Why I Stopped Drinking Coffee Every Day

Once I realized I was lying to myself about the benefits, I had to stop guzzling down cups of coffee.

Casimir Mura
4 min readSep 5, 2020
Photo by Steve Tsang on Unsplash

For the longest time, I believed that I needed caffeine to function. It just helped me work better. It helped me talk to people. It inspired and fueled me to do my coursework. After all, science was on my side too. There were so many studies that examined the benefits of regular coffee consumption. In a way, I felt that I could always depend on it.

I remember going to my 6 am class with a medium cup of coffee encased in styrofoam. Within it, there was just a dash of milk. I was a coffee drinker. This was my coffee persona. I wasn’t a sugar guy — I didn’t like sugar. I went for a simple coffee with a bit of milk. I sipped from the cup methodically throughout the lecture. Everything was suddenly so interesting. The dreary lecture transformed into a stimulating discourse.

In social situations, it was easier to talk to others. I could just think of more things to talk about. I was introverted and coffee was the catalyst to that hesitation that I felt during conversations. I stopped listening and pausing so much. I had more to share about myself.

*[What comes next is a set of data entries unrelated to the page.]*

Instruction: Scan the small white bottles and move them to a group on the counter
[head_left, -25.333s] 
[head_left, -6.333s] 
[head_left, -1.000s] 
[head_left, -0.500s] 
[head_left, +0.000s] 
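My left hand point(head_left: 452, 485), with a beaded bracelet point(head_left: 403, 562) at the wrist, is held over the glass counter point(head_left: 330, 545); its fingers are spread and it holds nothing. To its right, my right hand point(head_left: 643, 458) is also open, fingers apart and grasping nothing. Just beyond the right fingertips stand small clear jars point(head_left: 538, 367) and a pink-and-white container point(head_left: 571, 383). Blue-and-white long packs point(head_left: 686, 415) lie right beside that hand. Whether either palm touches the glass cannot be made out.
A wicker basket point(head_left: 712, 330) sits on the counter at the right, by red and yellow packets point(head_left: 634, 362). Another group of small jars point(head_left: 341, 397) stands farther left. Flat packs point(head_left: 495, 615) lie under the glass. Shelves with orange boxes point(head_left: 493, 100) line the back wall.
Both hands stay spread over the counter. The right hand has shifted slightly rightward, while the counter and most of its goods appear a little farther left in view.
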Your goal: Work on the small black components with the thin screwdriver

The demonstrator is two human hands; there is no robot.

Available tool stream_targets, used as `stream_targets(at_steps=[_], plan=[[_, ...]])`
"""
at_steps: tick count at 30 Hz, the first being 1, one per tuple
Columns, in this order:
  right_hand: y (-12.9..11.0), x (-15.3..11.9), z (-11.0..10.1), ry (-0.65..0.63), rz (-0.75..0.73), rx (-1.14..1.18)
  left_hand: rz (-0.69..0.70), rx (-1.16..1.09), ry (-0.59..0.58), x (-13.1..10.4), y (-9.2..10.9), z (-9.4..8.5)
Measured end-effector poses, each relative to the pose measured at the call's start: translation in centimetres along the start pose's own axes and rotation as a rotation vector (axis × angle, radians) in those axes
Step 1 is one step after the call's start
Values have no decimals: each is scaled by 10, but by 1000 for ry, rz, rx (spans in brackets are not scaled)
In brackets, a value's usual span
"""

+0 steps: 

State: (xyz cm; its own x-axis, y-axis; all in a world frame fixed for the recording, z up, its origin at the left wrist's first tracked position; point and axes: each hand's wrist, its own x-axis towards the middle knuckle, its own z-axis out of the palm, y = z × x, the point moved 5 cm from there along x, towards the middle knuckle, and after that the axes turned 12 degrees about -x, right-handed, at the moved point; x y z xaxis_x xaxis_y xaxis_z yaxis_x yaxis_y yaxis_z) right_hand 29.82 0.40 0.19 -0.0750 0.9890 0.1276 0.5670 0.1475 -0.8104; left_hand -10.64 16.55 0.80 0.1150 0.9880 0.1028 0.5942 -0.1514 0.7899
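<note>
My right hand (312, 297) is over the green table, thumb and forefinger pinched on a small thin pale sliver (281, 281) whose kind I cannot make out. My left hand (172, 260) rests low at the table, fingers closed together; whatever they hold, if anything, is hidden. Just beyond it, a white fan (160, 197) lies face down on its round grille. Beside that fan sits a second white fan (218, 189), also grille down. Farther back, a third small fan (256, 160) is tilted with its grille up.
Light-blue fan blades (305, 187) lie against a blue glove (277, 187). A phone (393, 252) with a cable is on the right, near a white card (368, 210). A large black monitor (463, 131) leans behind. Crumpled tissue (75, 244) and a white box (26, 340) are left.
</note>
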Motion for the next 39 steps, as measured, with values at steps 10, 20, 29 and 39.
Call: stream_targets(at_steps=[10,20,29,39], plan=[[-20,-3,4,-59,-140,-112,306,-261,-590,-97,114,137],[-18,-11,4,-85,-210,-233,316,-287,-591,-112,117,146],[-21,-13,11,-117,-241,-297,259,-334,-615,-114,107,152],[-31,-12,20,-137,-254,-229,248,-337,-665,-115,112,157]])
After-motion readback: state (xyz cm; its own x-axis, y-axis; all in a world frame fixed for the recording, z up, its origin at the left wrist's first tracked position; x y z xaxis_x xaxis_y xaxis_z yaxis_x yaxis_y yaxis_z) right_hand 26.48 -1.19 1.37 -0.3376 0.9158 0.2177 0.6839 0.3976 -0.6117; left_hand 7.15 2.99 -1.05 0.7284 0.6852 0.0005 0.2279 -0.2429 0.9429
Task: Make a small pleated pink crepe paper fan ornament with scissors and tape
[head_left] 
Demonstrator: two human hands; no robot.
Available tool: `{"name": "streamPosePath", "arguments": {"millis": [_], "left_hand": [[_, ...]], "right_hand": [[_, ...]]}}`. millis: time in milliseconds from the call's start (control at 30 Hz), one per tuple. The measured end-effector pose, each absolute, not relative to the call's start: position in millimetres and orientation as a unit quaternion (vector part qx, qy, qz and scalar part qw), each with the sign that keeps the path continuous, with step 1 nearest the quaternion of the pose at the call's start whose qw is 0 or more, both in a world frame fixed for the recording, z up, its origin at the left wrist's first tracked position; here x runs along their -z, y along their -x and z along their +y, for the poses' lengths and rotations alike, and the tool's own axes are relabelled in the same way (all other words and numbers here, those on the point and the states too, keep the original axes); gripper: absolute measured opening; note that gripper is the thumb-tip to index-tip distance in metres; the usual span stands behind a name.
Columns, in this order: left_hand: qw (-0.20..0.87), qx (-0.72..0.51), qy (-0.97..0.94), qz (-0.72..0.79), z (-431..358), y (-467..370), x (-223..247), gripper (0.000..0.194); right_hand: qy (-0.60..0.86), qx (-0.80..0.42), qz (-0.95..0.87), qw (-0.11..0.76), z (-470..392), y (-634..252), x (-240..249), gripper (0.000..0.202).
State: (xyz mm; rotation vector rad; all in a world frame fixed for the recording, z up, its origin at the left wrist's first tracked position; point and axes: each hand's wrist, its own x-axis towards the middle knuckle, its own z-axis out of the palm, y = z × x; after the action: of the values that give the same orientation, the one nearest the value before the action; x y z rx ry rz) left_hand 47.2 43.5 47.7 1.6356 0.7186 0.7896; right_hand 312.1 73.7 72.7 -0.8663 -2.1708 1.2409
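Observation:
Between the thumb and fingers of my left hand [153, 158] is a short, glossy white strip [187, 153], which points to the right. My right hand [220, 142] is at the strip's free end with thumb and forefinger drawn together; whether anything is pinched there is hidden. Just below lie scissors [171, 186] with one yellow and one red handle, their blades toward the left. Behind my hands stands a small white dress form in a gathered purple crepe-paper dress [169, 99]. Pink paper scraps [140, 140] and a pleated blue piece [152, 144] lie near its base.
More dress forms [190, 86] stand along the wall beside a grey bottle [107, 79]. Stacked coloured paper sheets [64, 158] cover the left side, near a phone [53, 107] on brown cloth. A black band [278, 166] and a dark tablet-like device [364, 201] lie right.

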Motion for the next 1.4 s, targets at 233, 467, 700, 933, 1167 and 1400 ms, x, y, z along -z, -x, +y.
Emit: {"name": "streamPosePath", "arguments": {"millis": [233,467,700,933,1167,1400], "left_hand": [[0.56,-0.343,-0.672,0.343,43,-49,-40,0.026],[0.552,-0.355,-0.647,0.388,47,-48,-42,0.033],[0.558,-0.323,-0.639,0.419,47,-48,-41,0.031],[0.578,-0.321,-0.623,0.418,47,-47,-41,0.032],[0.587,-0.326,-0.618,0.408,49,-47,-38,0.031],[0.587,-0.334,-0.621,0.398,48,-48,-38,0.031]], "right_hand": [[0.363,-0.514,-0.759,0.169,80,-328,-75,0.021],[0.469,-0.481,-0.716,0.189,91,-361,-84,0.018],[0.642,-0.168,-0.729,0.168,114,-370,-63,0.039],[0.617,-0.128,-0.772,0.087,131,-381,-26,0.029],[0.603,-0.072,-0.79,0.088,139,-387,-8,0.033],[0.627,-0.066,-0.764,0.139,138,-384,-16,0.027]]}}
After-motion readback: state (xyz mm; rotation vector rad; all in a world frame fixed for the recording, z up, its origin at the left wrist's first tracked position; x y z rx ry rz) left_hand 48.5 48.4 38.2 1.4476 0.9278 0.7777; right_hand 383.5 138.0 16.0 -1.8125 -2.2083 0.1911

With coffee, it was easier to get motivated. I could just brew a cup and feel the gears in my head start to turn. Everything started falling into place and I found myself working at a faster pace. Eventually, I was caught in a flow state. I lost perception of myself and simply became whatever it was that I was doing. That was the beauty of coffee. It let you forget about the obstacles and jump straight past them.

If I don’t have coffee on a day where work needs to get done, I am lost. Like a dog without an owner, I am without hope and depressed. For me, it starts out with general discomfort in my entire body, and then the eventual realization sinks in that I am working at a much slower pace.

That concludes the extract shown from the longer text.